定期的にOKRの進捗状況、優先事項、アクションプランを振り返ります。

担当者や個人は進捗を測定し、上位者はメンバーが目標達成できるようサポートします。その際のコミュニケーション方法として、チェックイン・ウィンセッションと中間レビューを実施します。

● チェックイン・ウィンセッションの実施

チェックインは週の初めに行う進捗確認の会議のことです。現在のOKRの進捗、達成見込みを共有し、ポジティブな言葉で会議を締めます。

ウィンセッションは、週の終わりに行う進捗会議のことです。結果に関わらず高い目標に挑んだメンバーを承認・称賛し、学びやモチベーションの向上につなげます。

● 中間レビューの実施

中間レビューは1.5ヶ月経過したタイミングで実施します。

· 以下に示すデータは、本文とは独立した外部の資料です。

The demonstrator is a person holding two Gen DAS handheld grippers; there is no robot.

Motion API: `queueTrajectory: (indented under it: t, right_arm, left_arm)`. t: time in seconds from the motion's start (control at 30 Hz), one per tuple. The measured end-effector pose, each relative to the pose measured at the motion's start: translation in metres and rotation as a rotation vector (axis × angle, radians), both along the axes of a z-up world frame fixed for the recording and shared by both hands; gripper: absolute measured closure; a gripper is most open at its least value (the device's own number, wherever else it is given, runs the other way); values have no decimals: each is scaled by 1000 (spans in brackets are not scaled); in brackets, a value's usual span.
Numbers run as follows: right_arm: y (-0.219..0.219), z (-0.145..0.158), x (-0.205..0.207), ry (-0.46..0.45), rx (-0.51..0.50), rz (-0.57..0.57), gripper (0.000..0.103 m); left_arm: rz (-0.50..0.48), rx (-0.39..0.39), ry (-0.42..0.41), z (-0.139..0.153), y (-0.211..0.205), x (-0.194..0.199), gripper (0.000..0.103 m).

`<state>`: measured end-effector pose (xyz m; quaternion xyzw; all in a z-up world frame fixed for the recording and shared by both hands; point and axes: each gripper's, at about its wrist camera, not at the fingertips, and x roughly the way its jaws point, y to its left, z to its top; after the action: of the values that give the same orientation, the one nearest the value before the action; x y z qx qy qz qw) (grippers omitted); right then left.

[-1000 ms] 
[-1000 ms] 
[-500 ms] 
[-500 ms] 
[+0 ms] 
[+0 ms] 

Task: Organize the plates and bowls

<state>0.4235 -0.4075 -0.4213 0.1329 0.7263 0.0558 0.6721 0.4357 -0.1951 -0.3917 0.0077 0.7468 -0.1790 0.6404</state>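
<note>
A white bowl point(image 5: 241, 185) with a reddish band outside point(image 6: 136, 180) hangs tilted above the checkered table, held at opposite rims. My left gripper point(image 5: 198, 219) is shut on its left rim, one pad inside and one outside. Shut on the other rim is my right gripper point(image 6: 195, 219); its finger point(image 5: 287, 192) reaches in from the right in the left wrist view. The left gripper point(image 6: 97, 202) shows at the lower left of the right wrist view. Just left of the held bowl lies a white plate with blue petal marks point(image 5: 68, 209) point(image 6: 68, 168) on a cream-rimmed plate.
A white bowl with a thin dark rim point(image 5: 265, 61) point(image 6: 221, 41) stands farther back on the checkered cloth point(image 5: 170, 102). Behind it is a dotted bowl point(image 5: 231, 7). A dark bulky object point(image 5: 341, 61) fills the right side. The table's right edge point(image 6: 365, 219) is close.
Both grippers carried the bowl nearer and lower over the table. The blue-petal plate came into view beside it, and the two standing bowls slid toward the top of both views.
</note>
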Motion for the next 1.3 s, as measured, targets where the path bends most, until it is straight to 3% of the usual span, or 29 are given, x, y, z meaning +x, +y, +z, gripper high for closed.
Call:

進捗の遅れやリソースの配分ミスなど課題が生じた場合、必要に応じて目標やアクションプランを調整します。

5. 四半期のOKRを振り返り、評価を行う

OKRの対象期間が終了したら、振り返りを実施して各OKRの結果を評価します。

10段階評価やパーセント評価を使用して結果を分析し、今後同じ目標を続けるか、別の目標に切り替えるかを判断します。

OKR導入で失敗しないためのポイント

OKR導入で失敗しないためのポイントは次の3つです。

全員にわかりやすく説明する

OKRの導入にあたり、自社にOKRが必要な理由を全員にわかりやすく説明することが大切です。

Googleが採用しているから、ベンチャー企業向けだからという理由だけでは、十分な納得感が得られず導入がうまくいかない可能性があります。

どのような理想に向かって、どんな風に行動するのか、具体的な例を示して説明しましょう。

目的と手段を混同しない

重要な評価指標(KR)の主な目的は、目標(O)の達成にあります。

OKRの運用や、KRの測定が目的ではないので注意しましょう。

OKRの導入で大切なことは、従業員の心理的安全性を確保しつつ、全員が振り返りの結果や意見を自由に表現できる環境を構築することです。

OKRと人事評価制度を直結させない

OKRは人事評価と直結させないようにします。

人事評価が関係してしまうと、従業員は評価を上げる目的で達成しやすい目標を設定してしまうリスクがあるためです。

OKRは組織強化を目的に導入するフレームワークであり、従業員のモチベーションを高める目標(O)の達成に注力しましょう。

OKRで組織・チームのイノベーションを加速させよう!

OKRは組織の強化生産性の向上を目的に、KPIやMBOと異なる特徴を持つフレームワークです。

OKRによって挑戦的かつ魅力的な目標を伝え続けることで、従業員のモチベーションが向上し、組織は強化されるはずです。適切なOKR運用によって組織のイノベーションを促進して、組織の成長を加速させましょう。